Having a Viable Plan for Your Post-Tennis Life with UCLA Top Player Clay Thompson
ft. Clay Thompson
Clay Thompson — who was the #3 national recruit, played four years at UCLA under Billy Martin, and had a professional career with injury interruptions — discusses the path from elite junior through college and into professional tennis, with particular focus on what players and families underplan: the post-tennis transi
Summary
Clay Thompson — who was the #3 national recruit, played four years at UCLA under Billy Martin, and had a professional career with injury interruptions — discusses the path from elite junior through college and into professional tennis, with particular focus on what players and families underplan: the post-tennis transition. He was recruited by Georgia, Duke, UCLA, and Stanford, chose to stay in LA for continuity, and gives a candid account of what college tennis provides beyond ranking development.
Guest Background
Clay Thompson grew up in the Los Angeles area, chose private high school over the ITF junior circuit, and was recruited as the #3 national prospect. He played four years at UCLA under Hall of Fame coach Billy Martin, then transitioned to the professional tour. He had professional career interruptions due to injury and at the time of the interview was actively competing while thinking about life after competitive tennis.
Key Findings
- Staying local for college was a performance decision, not a convenience one. Thompson chose UCLA specifically to maintain his coaching network, training base, and support system rather than relocating. He credits the reduced transition cost with his ability to reach elite college performance quickly. The decision was deliberately calculated, not a default.
- College tennis provides the team experience that individual development tracks uniquely cannot. Thompson describes the UCLA team environment — competing alongside peers with shared goals, a coach who manages both individual and collective performance — as irreplaceable. He specifically notes that the “individual sport with team camaraderie” combination is something the junior circuit and professional tour cannot replicate.
- The #3 national recruit who didn’t play ITF juniors internationally. He stayed on domestic USTA circuits (not ITF Grade 1-2 internationally) through high school because he valued education and normal high school life. This is an important counterpoint to the narrative that top college recruits must sacrifice normal adolescence.
- Growth spurts during development created a vulnerability window. Thompson describes going from uncoordinated in 5th grade through a difficult early-adolescence growth period where his coordination temporarily regressed. His persistence through this period — continuing to compete when his body was unreliable — he credits as foundational to his mental resilience.
- Post-tennis planning is chronically undervalued. The episode title frames the conversation around what comes after competitive tennis — and Thompson reflects candidly that he hadn’t adequately planned for it. Professional athletic careers end; the preparation for what follows should begin during the athletic career, not after it.

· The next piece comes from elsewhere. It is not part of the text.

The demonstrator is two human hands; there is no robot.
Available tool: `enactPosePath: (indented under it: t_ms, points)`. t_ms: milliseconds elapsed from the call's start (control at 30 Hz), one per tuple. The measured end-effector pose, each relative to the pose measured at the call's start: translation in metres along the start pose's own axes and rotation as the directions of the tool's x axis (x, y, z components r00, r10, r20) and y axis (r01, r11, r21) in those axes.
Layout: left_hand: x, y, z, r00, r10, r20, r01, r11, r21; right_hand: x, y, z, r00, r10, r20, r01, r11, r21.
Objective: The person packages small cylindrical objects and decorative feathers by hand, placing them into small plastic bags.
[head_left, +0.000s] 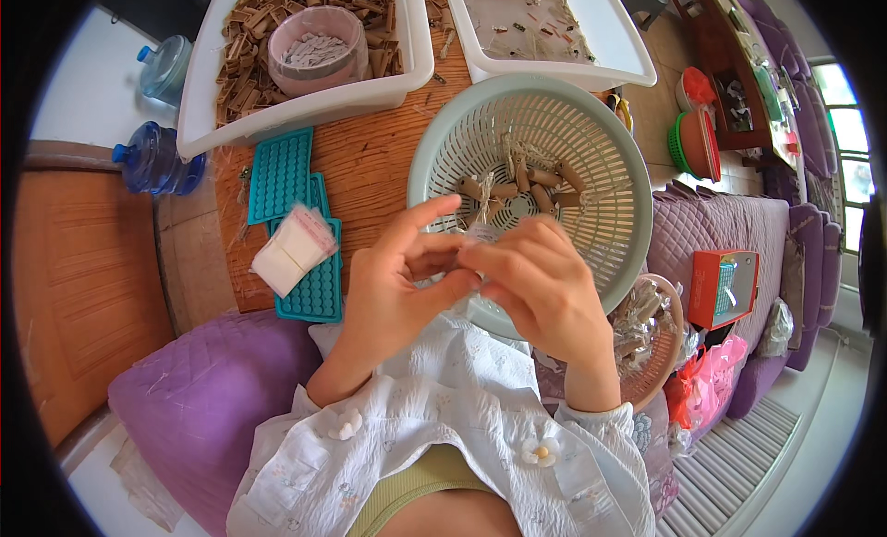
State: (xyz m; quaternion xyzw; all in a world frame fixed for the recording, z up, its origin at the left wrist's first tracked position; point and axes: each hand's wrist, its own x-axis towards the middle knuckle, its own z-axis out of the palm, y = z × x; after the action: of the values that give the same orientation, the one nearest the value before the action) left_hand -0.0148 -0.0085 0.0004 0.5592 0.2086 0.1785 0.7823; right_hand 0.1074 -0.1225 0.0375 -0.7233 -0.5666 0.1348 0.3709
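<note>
In front of me, both hands meet over the near side of a grey-green plastic colander (423, 158). My left hand (397, 269) is closed in a pinch, its index finger raised, and my right hand (545, 283) is closed beside it. Between their fingertips shows a small clear plastic bag (482, 232), mostly covered by the fingers; whether anything is inside I cannot tell. Several brown cylinder-shaped pieces (542, 199) with pale strings lie in the colander. Left of my hands, a stack of small clear bags (296, 250) rests on teal moulded trays (312, 292).
A white bin (418, 47) of brown pieces holds a pink tub (282, 52) of small whitish pieces. Another white bin (554, 73) stands beside it. At right, a peach basket (673, 352) contains wrapped pieces. A red box (707, 292) sits on the sofa. Blue water bottles (157, 158) stand left.
</note>
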Motion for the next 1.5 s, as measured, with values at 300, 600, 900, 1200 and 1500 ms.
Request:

Actionable Advice for Families
- For players with strong academic profiles, don’t discount the elite academic programs (Duke, Stanford, Northwestern) on the assumption that tennis development will suffer. The academic environment is a life asset that functions parallel to tennis.
- Staying close to home during the college transition — maintaining existing coaching relationships and training networks — can accelerate early college performance in ways that offset the prestige of a geographically distant program.
- Begin career planning outside tennis during college, not after. Use summers, academic courses, and network-building intentionally.
- Recognize that growth spurts create temporary performance regression — sustained coaching investment through this period is critical.
INTENNSE Relevance
- “Team camaraderie in an individual sport” is INTENNSE’s core product description from the player’s mouth. Thompson’s unprompted framing of what college tennis provides uniquely — team in an individual sport — validates exactly what INTENNSE offers to post-collegiate players.
- #3 recruit who built domestically, not internationally is a profile parallel to INTENNSE’s likely player pool: talented players who chose depth of environment over breadth of early global exposure, and are now ready for the next competitive context.
- Post-tennis planning should be a component of INTENNSE’s player development philosophy. The league can distinguish itself by actively supporting players’ career transitions — professional networks, coaching certifications, business relationships — rather than treating each player as temporary labor.
- UCLA’s college tennis program and Billy Martin’s network are relevant INTENNSE connections: players who came through the program and are post-collegiate are a natural target demographic.
Notable Quotes
“College tennis gave me something you can’t get anywhere else — the feeling of winning as a team. I’d won junior tournaments by myself. But winning a dual match that your whole team needed? That’s different. I wasn’t prepared for how much I’d want that.”
“I was the third-best recruit in the country and I never played ITF juniors internationally. Education was a value for me. I didn’t feel like I needed to live on the road at 14. That was my choice and I don’t regret it.”